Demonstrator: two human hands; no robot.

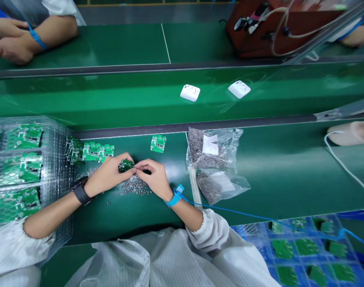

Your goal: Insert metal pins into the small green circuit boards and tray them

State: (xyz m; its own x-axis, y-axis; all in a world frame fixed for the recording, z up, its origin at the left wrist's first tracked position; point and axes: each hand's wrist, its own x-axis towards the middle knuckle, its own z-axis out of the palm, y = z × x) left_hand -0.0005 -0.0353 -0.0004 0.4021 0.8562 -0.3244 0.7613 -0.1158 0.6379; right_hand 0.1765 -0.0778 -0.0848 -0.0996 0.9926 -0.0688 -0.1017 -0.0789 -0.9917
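Note:
My left hand (116, 170) is closed on a small green circuit board (125, 165), gripping it above the bench. The fingertips of my right hand (153, 175) are pinched together at the board's right edge; whatever sits between them is too small to make out. Under both hands spreads a pile of tiny metal parts (135, 186). More circuit boards (92, 151) lie in a row beyond my left hand, some leaning on each other at the left end. A single board (158, 143) rests flat farther back.
Stacked clear trays (58, 159) with boards stand at the left. Two plastic bags of small parts (214, 149) (213, 185) lie right of my hands. A blue cord (230, 209) runs from my right wrist past a blue tray (266, 255). Across the line, a person's arms (35, 38) rest.

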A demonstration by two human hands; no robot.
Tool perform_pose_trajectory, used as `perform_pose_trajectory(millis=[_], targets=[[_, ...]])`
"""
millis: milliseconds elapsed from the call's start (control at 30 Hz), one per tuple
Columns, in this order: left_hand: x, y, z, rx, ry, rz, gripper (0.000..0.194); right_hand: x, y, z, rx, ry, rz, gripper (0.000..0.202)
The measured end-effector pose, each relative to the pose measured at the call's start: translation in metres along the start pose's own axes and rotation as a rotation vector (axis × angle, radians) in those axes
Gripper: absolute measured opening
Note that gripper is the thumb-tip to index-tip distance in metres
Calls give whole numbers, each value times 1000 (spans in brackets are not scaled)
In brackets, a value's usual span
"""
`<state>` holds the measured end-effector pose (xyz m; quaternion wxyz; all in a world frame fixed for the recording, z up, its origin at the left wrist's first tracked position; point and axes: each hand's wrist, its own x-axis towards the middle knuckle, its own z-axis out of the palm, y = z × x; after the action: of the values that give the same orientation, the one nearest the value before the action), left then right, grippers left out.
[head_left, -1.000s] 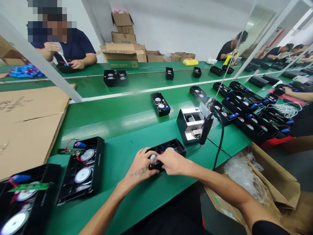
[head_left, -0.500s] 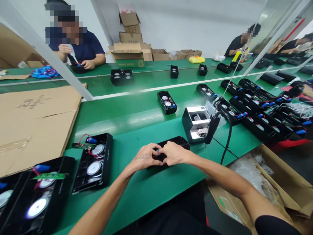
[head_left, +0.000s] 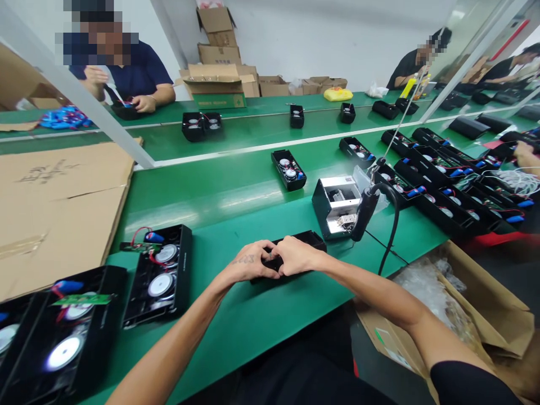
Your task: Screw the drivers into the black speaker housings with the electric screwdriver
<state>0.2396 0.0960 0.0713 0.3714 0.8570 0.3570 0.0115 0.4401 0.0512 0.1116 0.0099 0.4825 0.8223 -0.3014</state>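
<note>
A black housing [head_left: 314, 240] lies on the green table in front of me, partly covered by both hands. My left hand [head_left: 253, 261] is at its left part, fingers curled over the near and far edges. Against it, my right hand [head_left: 296, 256] bends its fingers down into the housing. Both hands are closed on the housing; any small part between the fingertips is hidden. Right behind stands a black and silver machine [head_left: 337, 207], with a black-handled electric screwdriver [head_left: 365, 214] hanging beside it.
Open black housings with white speakers [head_left: 159, 275] stand at the left, near a cardboard sheet [head_left: 63, 208]. Many more housings [head_left: 434, 169] crowd the right. A box with plastic bags [head_left: 485, 298] is at lower right. A person [head_left: 122, 79] works across the line.
The whole view has shifted slightly, so most things sit a little higher and further left. Both hands stay on the black housing, with the fingers a little changed.
</note>
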Motion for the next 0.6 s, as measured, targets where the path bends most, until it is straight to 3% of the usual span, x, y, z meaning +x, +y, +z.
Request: perform_pose_trajectory(millis=[200, 300, 333, 400, 467, 500, 533, 600], targets=[[2, -6, -1, 14, 3, 46, 34, -3, -2, 15, -30, 40, -14, 42], [-7, -2, 9, 76, 74, 90, 27, -24, -5, 15, -64, 121, -101, 38], [-12, 1, 17, 97, 104, 104, 23, -36, -3, 15, -50, 245, -116, 36], [-25, 5, 35, 163, 192, 148, 13, -63, 11, 15, 6, 705, -16, 35], [-38, 8, 56, 288, 329, 219, 6, -89, 39, 14, 20, 1266, 270, 44], [-44, 8, 66, 360, 393, 251, 8, -99, 56, 13, -9, 1464, 423, 52], [-48, 7, 74, 424, 450, 279, 10, -108, 75, 12, -41, 1562, 541, 59], [-53, 6, 83, 500, 513, 313, 16, -119, 108, 11, -55, 1513, 618, 57]])
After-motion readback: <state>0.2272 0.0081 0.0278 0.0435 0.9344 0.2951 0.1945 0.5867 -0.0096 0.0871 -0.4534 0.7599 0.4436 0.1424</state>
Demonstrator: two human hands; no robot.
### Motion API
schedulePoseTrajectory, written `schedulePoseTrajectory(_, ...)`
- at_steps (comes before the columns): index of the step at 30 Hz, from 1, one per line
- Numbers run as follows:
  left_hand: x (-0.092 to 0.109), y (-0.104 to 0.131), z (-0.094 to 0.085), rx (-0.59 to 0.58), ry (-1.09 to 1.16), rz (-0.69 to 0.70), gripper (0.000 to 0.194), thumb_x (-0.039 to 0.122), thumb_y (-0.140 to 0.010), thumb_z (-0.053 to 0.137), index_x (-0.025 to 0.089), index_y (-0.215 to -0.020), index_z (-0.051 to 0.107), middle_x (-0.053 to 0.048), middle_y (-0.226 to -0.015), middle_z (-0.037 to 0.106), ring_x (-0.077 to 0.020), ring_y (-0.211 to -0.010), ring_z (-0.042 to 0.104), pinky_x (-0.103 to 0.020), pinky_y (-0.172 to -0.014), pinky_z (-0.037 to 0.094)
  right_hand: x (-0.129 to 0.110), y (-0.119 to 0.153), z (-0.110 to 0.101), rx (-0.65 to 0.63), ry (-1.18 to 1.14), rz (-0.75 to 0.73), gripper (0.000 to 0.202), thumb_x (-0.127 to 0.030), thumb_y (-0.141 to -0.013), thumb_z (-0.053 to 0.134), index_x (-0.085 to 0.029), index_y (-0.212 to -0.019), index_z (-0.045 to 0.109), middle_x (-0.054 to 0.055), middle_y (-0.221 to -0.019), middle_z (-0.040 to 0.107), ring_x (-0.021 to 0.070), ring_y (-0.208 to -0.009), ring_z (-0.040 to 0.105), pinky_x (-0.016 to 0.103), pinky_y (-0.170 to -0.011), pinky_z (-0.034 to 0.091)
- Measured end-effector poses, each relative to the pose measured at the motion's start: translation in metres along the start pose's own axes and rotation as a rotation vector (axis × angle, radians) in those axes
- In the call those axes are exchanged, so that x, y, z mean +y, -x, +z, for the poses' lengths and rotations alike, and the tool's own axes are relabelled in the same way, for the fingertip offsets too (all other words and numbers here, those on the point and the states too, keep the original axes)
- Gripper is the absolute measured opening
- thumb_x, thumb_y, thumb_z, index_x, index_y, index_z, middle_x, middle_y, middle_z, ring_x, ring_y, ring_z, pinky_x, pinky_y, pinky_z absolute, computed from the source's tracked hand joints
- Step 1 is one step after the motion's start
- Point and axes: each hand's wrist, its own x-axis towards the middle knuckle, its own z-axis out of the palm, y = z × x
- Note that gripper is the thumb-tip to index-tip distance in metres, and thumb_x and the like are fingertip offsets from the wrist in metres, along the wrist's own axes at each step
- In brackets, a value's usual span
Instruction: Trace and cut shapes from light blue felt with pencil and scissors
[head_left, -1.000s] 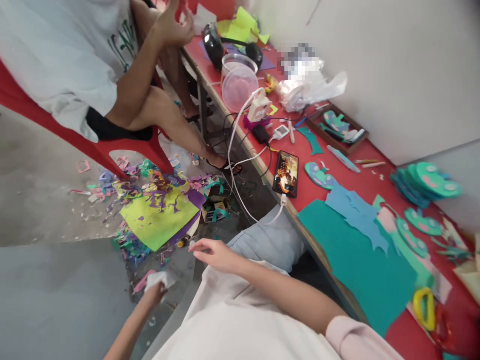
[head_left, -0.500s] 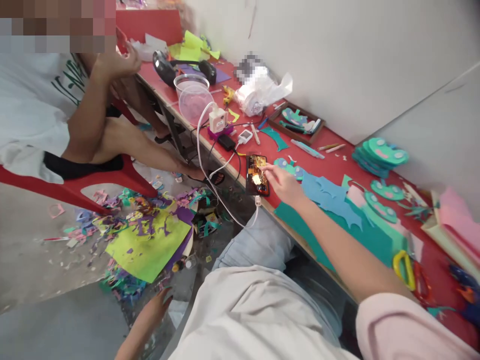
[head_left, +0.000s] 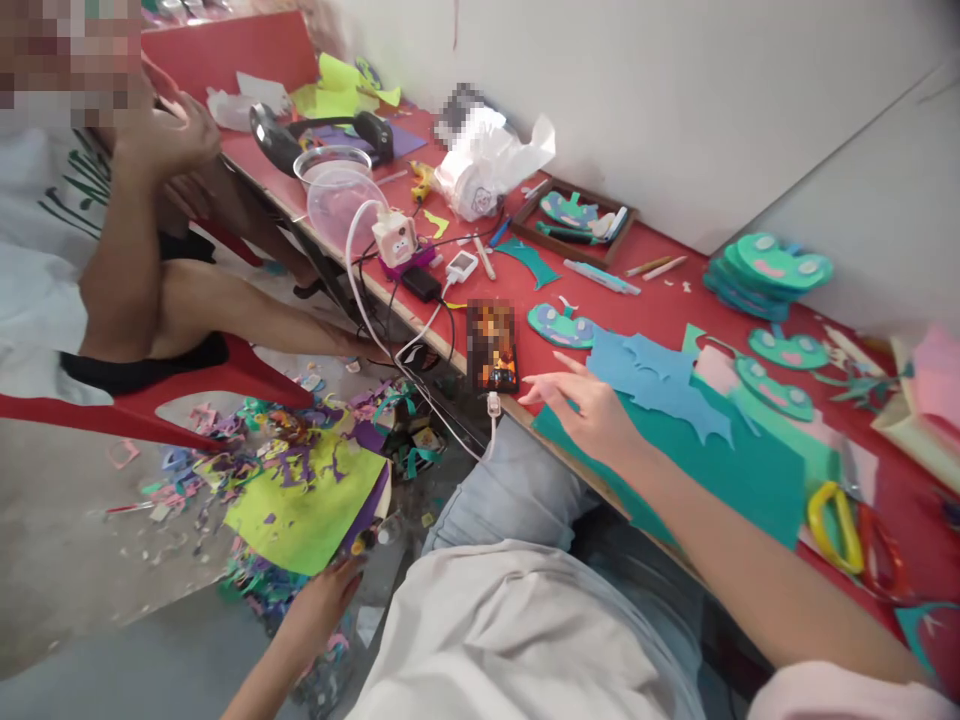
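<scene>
My right hand (head_left: 589,405) hovers by the front edge of the red table, fingers apart and nothing in them. Just left of its fingertips lies a phone (head_left: 493,345) with a lit, partly blurred screen and a white charging cable (head_left: 493,405) plugged into its near end. Under my right wrist is a dark green foam sheet (head_left: 720,470), with a cut blue foam sheet (head_left: 652,375) on top. A green frog-like foam face (head_left: 561,326) sits beyond the fingers. Down by my left side, my left hand (head_left: 326,600) hangs empty above the littered floor, its fingers loosely extended and partly hidden.
Yellow-handled scissors (head_left: 836,530) and a stack of foam faces (head_left: 769,270) lie to the right. A plug adapter (head_left: 394,237), clear plastic tub (head_left: 341,195) and wooden tray (head_left: 574,225) stand farther along. Another person sits on a red chair (head_left: 255,365). Foam scraps (head_left: 307,510) cover the floor.
My right hand has drawn back from the phone screen toward the right, its fingers spreading. My left hand has risen slightly and shifted right. The camera view has turned a little right.
</scene>
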Motion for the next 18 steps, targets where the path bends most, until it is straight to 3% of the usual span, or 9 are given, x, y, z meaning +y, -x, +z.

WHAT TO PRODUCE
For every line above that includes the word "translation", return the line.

ANSWER SECTION
The measured end-effector pose, each relative to the pose measured at the call's start: translation in metres along the start pose's own axes and rotation as a rotation vector (axis × angle, radians) in those axes
- Measured end-effector poses, each relative to the pose measured at the motion's start: translation in metres along the start pose's own axes and rotation as a rotation vector (axis × angle, radians) in those axes

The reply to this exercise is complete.